Pour les journalistes, l'économie énorme de 2020 est étonnante avec +- 40 salariés mais la perte est supérieure a 2018 avec 78 salariés... c un petit détail...

Pour être juste, il aurait soit fallu relancer le moteur Xaphir, et donner une dernière fois 10 millions a Qwant et 10 a Xilopix. Le "coup" de financement occulte supposé en 2017 a marché, il ne fallait pas insister. Au pire, fermer discrètement début 2020 au lieu de continuer les magouilles avec Ghinozzi et Venturini et faire fonctionner encore le "tiroir caisse public".

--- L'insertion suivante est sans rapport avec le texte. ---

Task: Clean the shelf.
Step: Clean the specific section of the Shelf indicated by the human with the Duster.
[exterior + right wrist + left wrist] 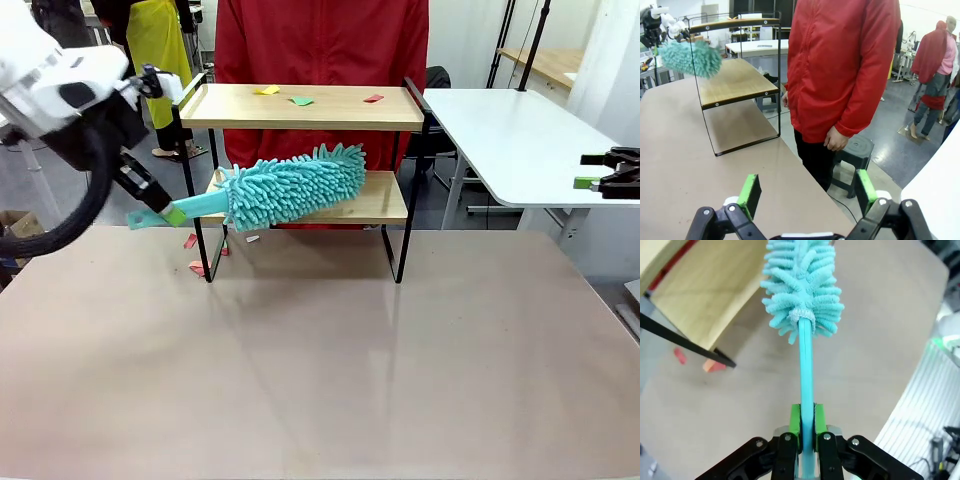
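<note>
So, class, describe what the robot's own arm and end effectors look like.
The left arm has a white rounded casing with a thick black hose looping beneath. The left end effector and right end effector are black linkages with silver pins and green pads.

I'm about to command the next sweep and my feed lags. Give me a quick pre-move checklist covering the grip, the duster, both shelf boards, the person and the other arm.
1. Grip: left gripper shut on the teal duster by its handle: ok.
2. Duster head over the lower shelf board: ok.
3. Lower shelf board free of scraps: cannot tell, the head hides its left part.
4. Top shelf board free of scraps: not ok; a yellow scrap, a green scrap and a red scrap lie on it.
5. Person's hand away from the boards: ok, it hangs at the person's side.
6. Spare arm: right gripper open, holding nothing: ok.
</note>
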`<state>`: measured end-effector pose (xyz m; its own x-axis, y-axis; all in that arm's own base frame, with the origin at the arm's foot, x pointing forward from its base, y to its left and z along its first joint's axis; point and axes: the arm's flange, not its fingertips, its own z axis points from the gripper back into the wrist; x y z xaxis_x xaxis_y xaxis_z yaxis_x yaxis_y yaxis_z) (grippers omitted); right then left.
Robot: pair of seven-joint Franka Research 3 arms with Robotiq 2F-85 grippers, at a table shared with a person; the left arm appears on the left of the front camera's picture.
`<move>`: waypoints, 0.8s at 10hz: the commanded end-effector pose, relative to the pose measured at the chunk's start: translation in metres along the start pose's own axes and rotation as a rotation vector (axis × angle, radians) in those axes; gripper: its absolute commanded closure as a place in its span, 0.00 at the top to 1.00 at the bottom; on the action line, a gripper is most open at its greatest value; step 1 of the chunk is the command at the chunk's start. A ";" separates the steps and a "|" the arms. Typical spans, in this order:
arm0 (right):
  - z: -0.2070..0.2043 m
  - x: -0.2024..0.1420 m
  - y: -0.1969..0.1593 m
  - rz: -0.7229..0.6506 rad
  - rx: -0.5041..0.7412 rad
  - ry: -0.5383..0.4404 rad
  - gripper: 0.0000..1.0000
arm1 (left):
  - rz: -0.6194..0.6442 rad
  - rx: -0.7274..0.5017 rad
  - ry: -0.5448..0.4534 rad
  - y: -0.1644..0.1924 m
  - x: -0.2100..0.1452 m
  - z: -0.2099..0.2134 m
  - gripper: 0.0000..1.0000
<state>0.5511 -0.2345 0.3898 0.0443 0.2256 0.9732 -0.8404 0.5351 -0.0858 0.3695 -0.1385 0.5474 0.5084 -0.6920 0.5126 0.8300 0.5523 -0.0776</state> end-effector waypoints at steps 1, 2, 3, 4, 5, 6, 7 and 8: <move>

J'ai du mal a comprendre comment ces gens peuvent ne pas se rendre compte que plus cela dure, plus la justice a d'éléments pour intervenir, si ce n'est aujourd'hui, ce sera demain, et que cette affaire va droit dans le mur, qu'elle donne une mauvaise image de la tech Française, que c'est indécent de continuer alors que la majorité des informaticiens savent que c'est une arnaque . J'ai du mal avec cette défiance . Voilà) pour aujourd'hui. J'assume entièrement la responsabilité juridique de mes propos qui n'attendent qu'une convocation au tribunal pour que l'on traire cette affaire sur le fond, enfin.

Là,il y a une situation de poursuite d'activité a perte et de soutient abusif dans un contexte de situation de faillite, les annonces de Qwant d'un renouveau et d'amélioration ne sont encore une fois que du vent, aucun moteur web en ligne.